Letters of credit are bank documents that are commonly used for the purchase and sale of goods across international borders.
Letters of credit are used for international transactions to ensure that payments will be made. A letter of credit is an agreement that is issued by a bank, in which the bank agrees to ensure payment on behalf of the buyer, if the terms of the agreement between the buyer and seller are met. Note that a letter of credit is also referred to as a documentary credit (DC).

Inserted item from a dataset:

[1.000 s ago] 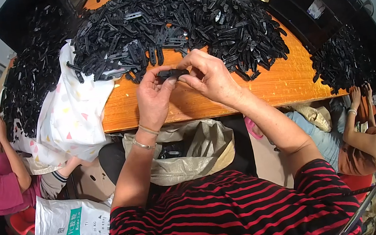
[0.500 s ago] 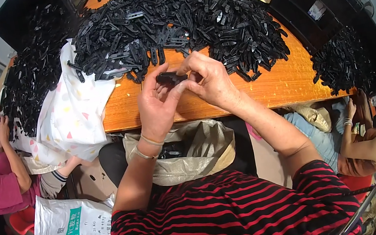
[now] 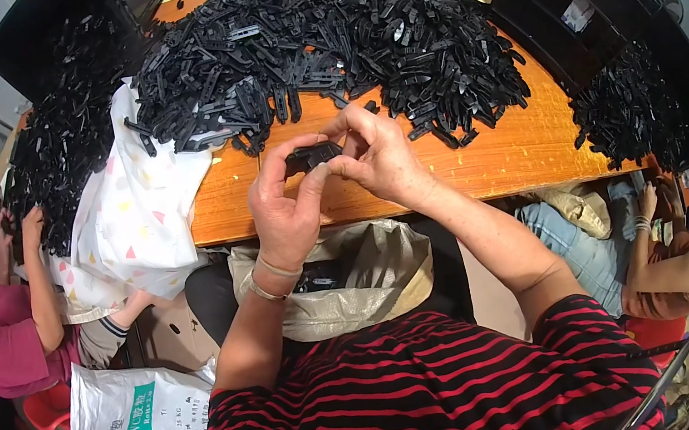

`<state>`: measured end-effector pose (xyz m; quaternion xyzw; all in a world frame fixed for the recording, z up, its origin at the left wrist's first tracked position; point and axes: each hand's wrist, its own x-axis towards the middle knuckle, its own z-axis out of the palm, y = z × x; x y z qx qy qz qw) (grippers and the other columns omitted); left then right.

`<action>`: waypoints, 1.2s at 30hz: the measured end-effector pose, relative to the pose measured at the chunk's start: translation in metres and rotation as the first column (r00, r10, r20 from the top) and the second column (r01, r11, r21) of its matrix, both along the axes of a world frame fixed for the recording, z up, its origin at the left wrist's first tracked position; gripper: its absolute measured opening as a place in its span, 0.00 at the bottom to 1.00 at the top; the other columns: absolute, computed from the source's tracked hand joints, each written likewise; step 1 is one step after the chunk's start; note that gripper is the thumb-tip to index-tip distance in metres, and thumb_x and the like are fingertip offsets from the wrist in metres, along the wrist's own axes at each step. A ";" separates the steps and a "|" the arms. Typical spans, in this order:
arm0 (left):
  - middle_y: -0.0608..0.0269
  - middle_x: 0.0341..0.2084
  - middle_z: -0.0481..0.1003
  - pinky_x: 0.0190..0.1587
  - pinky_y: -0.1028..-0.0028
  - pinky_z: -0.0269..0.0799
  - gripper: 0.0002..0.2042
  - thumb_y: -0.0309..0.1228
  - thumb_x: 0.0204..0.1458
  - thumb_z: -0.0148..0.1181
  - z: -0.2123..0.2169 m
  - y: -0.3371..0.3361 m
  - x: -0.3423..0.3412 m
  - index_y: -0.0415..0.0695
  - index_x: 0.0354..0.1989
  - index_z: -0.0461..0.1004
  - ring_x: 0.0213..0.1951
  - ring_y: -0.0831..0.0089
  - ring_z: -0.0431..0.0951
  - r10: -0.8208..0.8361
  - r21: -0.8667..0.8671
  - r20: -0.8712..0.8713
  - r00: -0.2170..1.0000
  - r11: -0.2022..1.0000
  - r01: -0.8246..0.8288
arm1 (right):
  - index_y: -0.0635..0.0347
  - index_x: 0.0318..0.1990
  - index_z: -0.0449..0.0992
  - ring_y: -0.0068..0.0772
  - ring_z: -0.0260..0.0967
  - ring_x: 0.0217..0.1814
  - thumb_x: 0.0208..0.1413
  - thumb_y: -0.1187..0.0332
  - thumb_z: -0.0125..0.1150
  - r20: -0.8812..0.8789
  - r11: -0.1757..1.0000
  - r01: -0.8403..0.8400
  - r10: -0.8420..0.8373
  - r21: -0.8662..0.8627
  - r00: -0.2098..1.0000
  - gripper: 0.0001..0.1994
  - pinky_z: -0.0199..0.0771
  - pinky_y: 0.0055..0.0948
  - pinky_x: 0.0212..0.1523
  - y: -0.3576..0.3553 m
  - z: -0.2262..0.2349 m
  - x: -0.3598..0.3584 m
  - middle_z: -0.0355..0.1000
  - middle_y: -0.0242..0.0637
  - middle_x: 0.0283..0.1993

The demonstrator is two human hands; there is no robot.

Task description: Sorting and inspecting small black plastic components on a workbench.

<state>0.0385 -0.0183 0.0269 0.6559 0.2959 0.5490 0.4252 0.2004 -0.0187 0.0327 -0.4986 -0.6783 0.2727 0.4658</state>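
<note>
A small black plastic part (image 3: 311, 157) is pinched between both of my hands above the near edge of the orange wooden table (image 3: 501, 160). My left hand (image 3: 287, 202) grips it from below with thumb and fingers. My right hand (image 3: 375, 154) holds its right end with the fingertips. Behind my hands lies a big heap of similar black plastic parts (image 3: 314, 41).
An open grey sack (image 3: 374, 279) with black parts inside sits on my lap. A white patterned cloth (image 3: 133, 220) hangs over the table's left edge. A person in a pink top (image 3: 2, 335) sits at left, another person (image 3: 667, 269) at right. A white printed bag (image 3: 127, 419) lies at lower left.
My two hands have stayed together on the black part and have shifted it slightly, with the fingers working around it. The people at the sides have barely moved.
</note>
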 end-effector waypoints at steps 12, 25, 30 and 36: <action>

For an import letter of credit, the legal entity is the buyer or the applicant for the letter of credit. For an export letter of credit, the legal entity is the seller or the beneficiary of the letter of credit. The following parties are involved with a letter of credit:
- The applicant (buyer) who intends to pay for the goods
- The beneficiary (seller) who will receive the payment
- The issuing bank that issues the letter of credit
- The advising bank that carries out the transaction on behalf of the applicant
The letter of credit includes a description of the goods, any required documents, the date of shipment, and the expiration date after which payment will not be made. The issuing bank collects a margin for the letter of credit.
A letter of credit can be revocable or irrevocable. The nature of a letter of credit can be transferable, non transferable, or revolving. Typically, a letter of credit is an irrevocable and confirmed agreement that payment will be made to a specific beneficiary upon submission of complete and accurate shipping documentation.